* Problem details: Could every line below be transcribed exactly, with the pictures dropped?
[Input data]
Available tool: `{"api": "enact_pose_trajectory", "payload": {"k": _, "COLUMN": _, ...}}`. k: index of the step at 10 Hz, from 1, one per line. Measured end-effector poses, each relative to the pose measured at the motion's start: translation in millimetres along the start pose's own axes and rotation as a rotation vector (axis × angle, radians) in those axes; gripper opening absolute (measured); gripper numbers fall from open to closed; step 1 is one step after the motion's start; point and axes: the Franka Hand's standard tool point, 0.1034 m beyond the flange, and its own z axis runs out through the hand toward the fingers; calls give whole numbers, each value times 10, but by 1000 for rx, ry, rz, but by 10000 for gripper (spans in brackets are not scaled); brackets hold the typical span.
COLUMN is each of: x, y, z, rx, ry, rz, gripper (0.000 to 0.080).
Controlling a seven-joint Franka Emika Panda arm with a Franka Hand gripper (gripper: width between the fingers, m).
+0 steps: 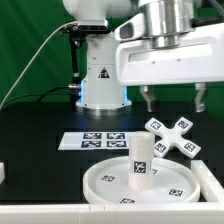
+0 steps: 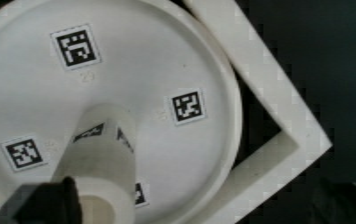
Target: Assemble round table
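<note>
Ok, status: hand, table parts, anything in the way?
Hand open, empty, raised clear of the parts. Leg upright at disc centre. Cross foot loose beside disc, nothing on it.

The claw (image 1: pixel 174 100) has a white housing and dark fingers (image 1: pixel 148 98). Beneath it the tabletop (image 1: pixel 40 140) is black. The cross-shaped foot (image 1: pixel 172 135) under the claw, and the leg (image 1: pixel 140 155) and round disc (image 1: pixel 105 178) lower down, are all white with black-and-white square tags. The white marker board (image 1: pixel 97 140), off to the claw's side, carries the same tag pattern. The backdrop (image 1: pixel 25 40) behind is green.
</note>
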Motion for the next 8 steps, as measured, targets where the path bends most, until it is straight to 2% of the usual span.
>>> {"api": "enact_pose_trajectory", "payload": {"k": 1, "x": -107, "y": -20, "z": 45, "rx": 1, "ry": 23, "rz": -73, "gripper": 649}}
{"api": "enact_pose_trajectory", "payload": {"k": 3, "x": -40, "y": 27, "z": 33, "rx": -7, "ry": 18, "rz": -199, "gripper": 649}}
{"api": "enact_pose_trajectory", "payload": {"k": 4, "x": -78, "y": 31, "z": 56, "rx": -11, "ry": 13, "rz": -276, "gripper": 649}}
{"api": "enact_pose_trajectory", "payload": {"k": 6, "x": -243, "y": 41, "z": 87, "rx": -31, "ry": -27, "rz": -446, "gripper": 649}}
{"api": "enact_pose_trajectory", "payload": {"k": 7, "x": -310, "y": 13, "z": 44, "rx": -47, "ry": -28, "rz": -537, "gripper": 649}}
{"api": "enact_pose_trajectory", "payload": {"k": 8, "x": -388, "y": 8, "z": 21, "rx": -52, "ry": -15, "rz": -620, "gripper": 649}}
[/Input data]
* Written answer:
Available tool: `{"api": "enact_pose_trajectory", "payload": {"k": _, "COLUMN": _, ...}}`. k: index of the step at 10 Hz, from 1, one per line. Measured end-effector poses, each relative to the pose measured at the motion's start: translation in millimetres along the start pose's own axes and rotation as a rotation vector (axis × angle, radians) in those axes; gripper opening absolute (measured); gripper numbers fall from open to closed; step 1 is one step after the motion's start; point and axes: the Franka Hand's standard tool point, 0.1034 m beyond the flange, and its own z axis runs out through the hand toward the fingers; calls give whole numbers, each value times 10, but by 1000 for rx, ry, rz, but by 10000 for gripper (spans in brackets are not scaled); brackets hold the typical span.
COLUMN is each of: x, y, z, rx, ry, rz, gripper (0.000 to 0.080).
Controlling a seven-joint Franka Emika Panda arm with a Franka Hand gripper (gripper: width between the fingers, m).
+0 steps: 
+0 steps: 
Target: Assemble round table
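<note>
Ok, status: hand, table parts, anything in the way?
Hand open, empty, raised clear of the parts. Leg upright at disc centre. Cross foot loose beside disc, nothing on it.

The claw (image 1: pixel 174 100) has a white housing and dark fingers (image 1: pixel 148 98). Beneath it the tabletop (image 1: pixel 40 140) is black. The cross-shaped foot (image 1: pixel 172 135) under the claw, and the leg (image 1: pixel 140 155) and round disc (image 1: pixel 105 178) lower down, are all white with black-and-white square tags. The white marker board (image 1: pixel 97 140), off to the claw's side, carries the same tag pattern. The backdrop (image 1: pixel 25 40) behind is green.
</note>
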Motion for the next 8 steps, as measured, targets where the path bends most, until it is straight to 2% of the usual span.
>>> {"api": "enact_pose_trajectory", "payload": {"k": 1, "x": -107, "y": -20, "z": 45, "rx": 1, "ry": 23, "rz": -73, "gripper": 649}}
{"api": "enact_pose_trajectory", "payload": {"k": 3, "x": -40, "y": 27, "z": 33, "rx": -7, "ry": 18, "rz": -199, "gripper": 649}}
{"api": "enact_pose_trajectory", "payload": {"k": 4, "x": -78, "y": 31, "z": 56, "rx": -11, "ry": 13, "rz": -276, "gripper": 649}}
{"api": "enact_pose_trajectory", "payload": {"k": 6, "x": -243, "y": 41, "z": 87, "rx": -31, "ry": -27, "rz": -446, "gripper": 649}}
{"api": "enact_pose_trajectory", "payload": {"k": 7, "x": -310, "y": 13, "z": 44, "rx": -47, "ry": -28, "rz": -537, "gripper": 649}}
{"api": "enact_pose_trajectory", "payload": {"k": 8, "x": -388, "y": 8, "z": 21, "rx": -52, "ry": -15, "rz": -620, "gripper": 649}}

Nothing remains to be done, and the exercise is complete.